Commonwealth v. Ahearn

35 N.E. 853, 160 Mass. 300, 1894 Mass. LEXIS 260
CourtMassachusetts Supreme Judicial Court
DecidedJanuary 3, 1894
StatusPublished
Cited by2 cases

This text of 35 N.E. 853 (Commonwealth v. Ahearn) is published on Counsel Stack Legal Research, covering Massachusetts Supreme Judicial Court primary law. Counsel Stack provides free access to over 12 million legal documents including statutes, case law, regulations, and constitutions.

Bluebook
Commonwealth v. Ahearn, 35 N.E. 853, 160 Mass. 300, 1894 Mass. LEXIS 260 (Mass. 1894).

Opinion

Allen, J.

The averment of intent follows the language of the earlier statutes. St. 1855, c. 215. Gen. Sts. c. 86, § 29. St. 1869, c. 415, § 31. In the statute now in force the words are, “ No person shall sell, or expose or keep for sale, spirituous or intoxicating liquor, except as authorized,” etc. Pub. Sts. c. 100, § 1. St. 1875, e. 99, § 1. Whether the averment in the [301]*301complaint is more minute than is necessary, or whether it imposed on the prosecutor an unnecessary strictness of proof, we need not inquire. See Commonwealth v. Dana, 2 Met. 329, 342.

The principal question is whether the evidence was sufficient to warrant a conviction of the offence as charged, viz. a keeping of liquor by the defendant with intent unlawfully to sell the same in this Commonwealth. Upon the evidence, the jury might have found that one Lucy, who was engaged in the illegal sale of liquors at a place a mile away, kept a quantity of liquors in the defendant’s dwelling-house, which he (Lucy) was to take away from time to time as wanted for sale at his place of business, and that the defendant was aware of Lucy’s purpose, and stored the liquors in his house in order to aid Lucy in carrying it out.

There was also evidence that the defendant was in the employment of Lucy at the latter’s place of business, and it would seem that an inference might have been drawn that the defendant intended to take a personal part in the sale of the liquors ; but this fact was not adverted to in the instructions given in response to the defendant’s request, and we therefore omit it.

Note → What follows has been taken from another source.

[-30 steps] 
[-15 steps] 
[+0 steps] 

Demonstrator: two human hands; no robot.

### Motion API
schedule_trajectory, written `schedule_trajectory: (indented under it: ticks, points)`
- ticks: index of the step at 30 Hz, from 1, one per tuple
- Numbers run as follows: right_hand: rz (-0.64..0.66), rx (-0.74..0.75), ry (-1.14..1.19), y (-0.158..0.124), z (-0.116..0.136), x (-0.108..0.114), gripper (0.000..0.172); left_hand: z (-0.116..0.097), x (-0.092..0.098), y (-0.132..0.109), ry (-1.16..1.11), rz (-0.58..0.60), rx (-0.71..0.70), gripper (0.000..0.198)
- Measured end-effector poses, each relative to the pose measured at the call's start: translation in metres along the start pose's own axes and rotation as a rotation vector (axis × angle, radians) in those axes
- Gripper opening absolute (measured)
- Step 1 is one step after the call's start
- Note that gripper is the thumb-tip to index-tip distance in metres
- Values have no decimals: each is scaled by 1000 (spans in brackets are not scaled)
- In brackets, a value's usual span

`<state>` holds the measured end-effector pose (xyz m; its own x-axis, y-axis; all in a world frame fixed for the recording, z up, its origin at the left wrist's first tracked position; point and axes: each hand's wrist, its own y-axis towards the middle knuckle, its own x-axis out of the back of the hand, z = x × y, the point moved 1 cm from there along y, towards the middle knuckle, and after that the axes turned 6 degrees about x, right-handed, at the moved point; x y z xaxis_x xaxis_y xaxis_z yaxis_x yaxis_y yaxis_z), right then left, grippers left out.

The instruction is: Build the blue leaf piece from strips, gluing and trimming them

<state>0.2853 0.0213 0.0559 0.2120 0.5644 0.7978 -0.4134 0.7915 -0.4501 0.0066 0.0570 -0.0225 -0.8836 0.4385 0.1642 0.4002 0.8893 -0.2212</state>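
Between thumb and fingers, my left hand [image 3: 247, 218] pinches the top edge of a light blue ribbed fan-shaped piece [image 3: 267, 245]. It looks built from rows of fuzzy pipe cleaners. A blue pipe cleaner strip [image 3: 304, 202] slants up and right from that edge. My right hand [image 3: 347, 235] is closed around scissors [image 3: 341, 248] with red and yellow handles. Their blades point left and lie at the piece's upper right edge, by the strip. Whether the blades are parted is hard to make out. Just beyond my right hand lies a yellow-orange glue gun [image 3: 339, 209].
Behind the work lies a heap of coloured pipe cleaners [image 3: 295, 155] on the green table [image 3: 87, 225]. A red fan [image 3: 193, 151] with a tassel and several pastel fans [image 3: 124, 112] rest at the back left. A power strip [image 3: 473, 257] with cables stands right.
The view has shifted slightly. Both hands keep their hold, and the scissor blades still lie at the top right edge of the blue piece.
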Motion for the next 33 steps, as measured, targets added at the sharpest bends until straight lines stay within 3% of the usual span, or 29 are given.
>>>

Without taking the defendant’s employment into account, it is nevertheless plain upon the other evidence that the jury might have found that the keeping of the liquors was the joint act of Lucy and the defendant, that there was a joint intent on their part that the liquors should be sold by Lucy alone in violation of law, and that the keeping was for the purpose of facilitating such unlawful sale; and if the complaint had been against them jointly, both might have been convicted. Where several persons are engaged in a common criminal design, with a distribution of the parts, and each takes the part assigned to him, all may be held guilty. Rex v. Bingley, Russ. & Ry. 446. Rex v. Kirkwood, 1 Moody C. C. 304. Rex v. Dade, 1 Moody C. C. 307. 1 Russ. Cr. (9th ed.) 61. Whart. Grim. Law, §§ 217, 219. Under this rule, one who stores arms in his house or elsewhere, and guards them so that they shall be ready for use in levying war against the government, or one who does the same thing in respect to goods which are to be smuggled, is chargeable with the whole offence, if the same is completed, though his participation therein goes no further. Whart. Grim. Law, § 1792. [302]*3022 Burr’s Trial, 401. In like manner, where the offence charged is keeping with intent to sell, if a joint keeping is proved with intent that the sale shall be made by one of the confederates, there is no variance.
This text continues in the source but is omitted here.